It’s been well over a hundred years, but just off Vancouver Island’s West Coast Trail the remains of the SS Valencia can still be seen, scattered along the beach and rocky shoreline. The 1906 wreck is considered to be the worst maritime disaster along this dangerous stretch of coast, known as the “Graveyard of the Pacific.”
The passenger steamer SS Valencia was a small ship, with a varied history of carrying passengers, cargo and troops. After 20 years at sea, she was sold and launched as a second-class passenger steamer, running routes out of San Francisco, often up to Seattle. It was late January on one of these excursions in 1906, when the Valencia struck a reef, the particularly stormy weather having rendered celestial navigation impossible. Running aground resulted in a large gash in her hull, and the ship quickly started taking on water.
To avoid sinking, the captain ordered her beached (they were only 55 yards, or 50 meters, from shore), but she again struck the rocks. Unable to make it to safety, she was battered mercilessly by high winds and crashing waves. In the panic, the lifeboats were launched against the captain’s orders, and nearly all went horribly wrong. Three flipped on descent, three more capsized after reaching the water, and the last one disappeared in the waves.
Estimates of the death toll vary, ranging from 117 to as many as 181. After an investigation by the U.S. government, the final number was released as 136 souls lost. Only 37 men survived, and every woman and child onboard the Valencia died in the disaster.

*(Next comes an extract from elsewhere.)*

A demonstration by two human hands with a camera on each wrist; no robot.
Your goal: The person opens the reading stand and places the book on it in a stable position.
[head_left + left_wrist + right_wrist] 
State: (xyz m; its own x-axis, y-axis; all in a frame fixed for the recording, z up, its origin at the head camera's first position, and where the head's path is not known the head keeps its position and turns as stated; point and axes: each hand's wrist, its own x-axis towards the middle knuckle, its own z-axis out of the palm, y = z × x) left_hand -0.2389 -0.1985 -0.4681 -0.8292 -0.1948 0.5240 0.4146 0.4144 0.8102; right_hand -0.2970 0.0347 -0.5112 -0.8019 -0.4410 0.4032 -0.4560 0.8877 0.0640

Given the remote location along the Pacific Rim National Park Reserve, the remains of the wreck have been left relatively untouched for the past 111 years, although ravaged by the notoriously rough waters. If you can make your way along the West Coast Trail, about five miles southeast of Pachena Beach, you can still see pieces of the ship dug into the coastline. To this day there are rumors of ghost ships and sightings of lost lifeboats, rowing through the surf.